**EXERCISE OBJECTIVE**. Restate, word for word, every line of the data.

**GIVEN INFORMATION**.
• • •
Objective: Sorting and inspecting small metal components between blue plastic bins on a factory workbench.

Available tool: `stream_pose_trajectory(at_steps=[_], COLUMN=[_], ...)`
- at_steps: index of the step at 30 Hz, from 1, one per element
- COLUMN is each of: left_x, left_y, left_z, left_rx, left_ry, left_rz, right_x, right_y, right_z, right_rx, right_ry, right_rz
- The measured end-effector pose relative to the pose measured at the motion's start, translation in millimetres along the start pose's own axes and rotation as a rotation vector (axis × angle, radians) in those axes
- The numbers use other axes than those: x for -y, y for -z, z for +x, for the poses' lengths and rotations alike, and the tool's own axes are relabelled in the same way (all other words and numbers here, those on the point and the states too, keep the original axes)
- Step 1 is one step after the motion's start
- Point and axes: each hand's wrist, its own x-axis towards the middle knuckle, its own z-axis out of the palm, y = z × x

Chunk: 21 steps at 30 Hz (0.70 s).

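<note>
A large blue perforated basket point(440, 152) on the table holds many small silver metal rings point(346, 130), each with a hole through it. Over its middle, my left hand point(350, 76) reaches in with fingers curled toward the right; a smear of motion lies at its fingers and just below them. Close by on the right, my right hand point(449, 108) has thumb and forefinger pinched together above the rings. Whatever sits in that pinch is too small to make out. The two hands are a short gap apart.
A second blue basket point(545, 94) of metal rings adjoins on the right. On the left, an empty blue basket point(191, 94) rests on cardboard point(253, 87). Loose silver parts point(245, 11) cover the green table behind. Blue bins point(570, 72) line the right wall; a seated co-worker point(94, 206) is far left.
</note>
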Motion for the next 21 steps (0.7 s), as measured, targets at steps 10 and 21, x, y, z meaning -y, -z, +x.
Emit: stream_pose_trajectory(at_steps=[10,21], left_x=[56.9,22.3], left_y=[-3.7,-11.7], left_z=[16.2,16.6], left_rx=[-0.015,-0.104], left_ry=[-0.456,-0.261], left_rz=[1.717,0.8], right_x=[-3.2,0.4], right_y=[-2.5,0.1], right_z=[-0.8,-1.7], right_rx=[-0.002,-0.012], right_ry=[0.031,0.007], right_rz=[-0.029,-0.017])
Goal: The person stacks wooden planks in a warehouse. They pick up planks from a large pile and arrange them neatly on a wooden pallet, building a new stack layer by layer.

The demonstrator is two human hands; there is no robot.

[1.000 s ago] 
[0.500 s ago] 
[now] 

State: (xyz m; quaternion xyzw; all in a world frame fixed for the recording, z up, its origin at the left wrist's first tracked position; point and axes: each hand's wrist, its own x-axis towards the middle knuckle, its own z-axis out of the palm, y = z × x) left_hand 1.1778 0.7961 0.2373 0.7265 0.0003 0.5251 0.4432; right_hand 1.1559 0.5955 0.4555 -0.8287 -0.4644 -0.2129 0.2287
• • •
**RESPONSE TO THIS EXERCISE**.
Objective: Sorting and inspecting small metal components between blue plastic bins on a factory workbench.

Available tool: `stream_pose_trajectory(at_steps=[_], COLUMN=[_], ...)`
- at_steps: index of the step at 30 Hz, from 1, one per element
- COLUMN is each of: left_x, left_y, left_z, left_rx, left_ry, left_rz, right_x, right_y, right_z, right_rx, right_ry, right_rz
- The measured end-effector pose relative to the pose measured at the motion's start, translation in millimetres along the start pose's own axes and rotation as a rotation vector (axis × angle, radians) in those axes
- The numbers use other axes than those: x for -y, y for -z, z for +x, for the poses' lengths and rotations alike, and the tool's own axes are relabelled in the same way (all other words and numbers here, those on the point and the states too, keep the original axes)
- Step 1 is one step after the motion's start
- Point and axes: each hand's wrist, its own x-axis towards the middle knuckle, its own z-axis out of the palm, y = z × x

Chunk: 21 steps at 30 Hz (0.70 s).

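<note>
A large blue perforated basket point(440, 152) on the table holds many small silver metal rings point(346, 130), each with a hole through it. Over its middle, my left hand point(350, 76) reaches in with fingers curled toward the right; a smear of motion lies at its fingers and just below them. Close by on the right, my right hand point(449, 108) has thumb and forefinger pinched together above the rings. Whatever sits in that pinch is too small to make out. The two hands are a short gap apart.
A second blue basket point(545, 94) of metal rings adjoins on the right. On the left, an empty blue basket point(191, 94) rests on cardboard point(253, 87). Loose silver parts point(245, 11) cover the green table behind. Blue bins point(570, 72) line the right wall; a seated co-worker point(94, 206) is far left.
</note>
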Motion for the next 21 steps (0.7 s), as measured, targets at steps 10 and 21, x, y, z meaning -y, -z, +x.
Emit: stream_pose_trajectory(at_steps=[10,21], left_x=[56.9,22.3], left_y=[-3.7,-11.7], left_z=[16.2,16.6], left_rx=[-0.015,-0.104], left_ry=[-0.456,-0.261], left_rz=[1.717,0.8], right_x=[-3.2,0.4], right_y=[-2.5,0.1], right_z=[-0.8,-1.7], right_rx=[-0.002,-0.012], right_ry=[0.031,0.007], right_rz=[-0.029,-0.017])
Goal: The person stacks wooden planks in a warehouse. They pick up planks from a large pile and arrange them neatly on a wooden pallet, building a new stack layer by layer.

The demonstrator is two human hands; there is no robot.

[1.000 s ago] 
[0.500 s ago] 
[now] 

State: (xyz m; quaternion xyzw; all in a world frame fixed for the recording, z up, its origin at the left wrist's first tracked position; point and axes: each hand's wrist, its own x-axis towards the middle knuckle, its own z-axis out of the palm, y = z × x) left_hand 1.1778 0.7961 0.2373 0.7265 0.0003 0.5251 0.4432; right_hand 1.1559 0.5955 0.4555 -0.8287 -0.4644 -0.2129 0.2287

The exercise asks for nothing more.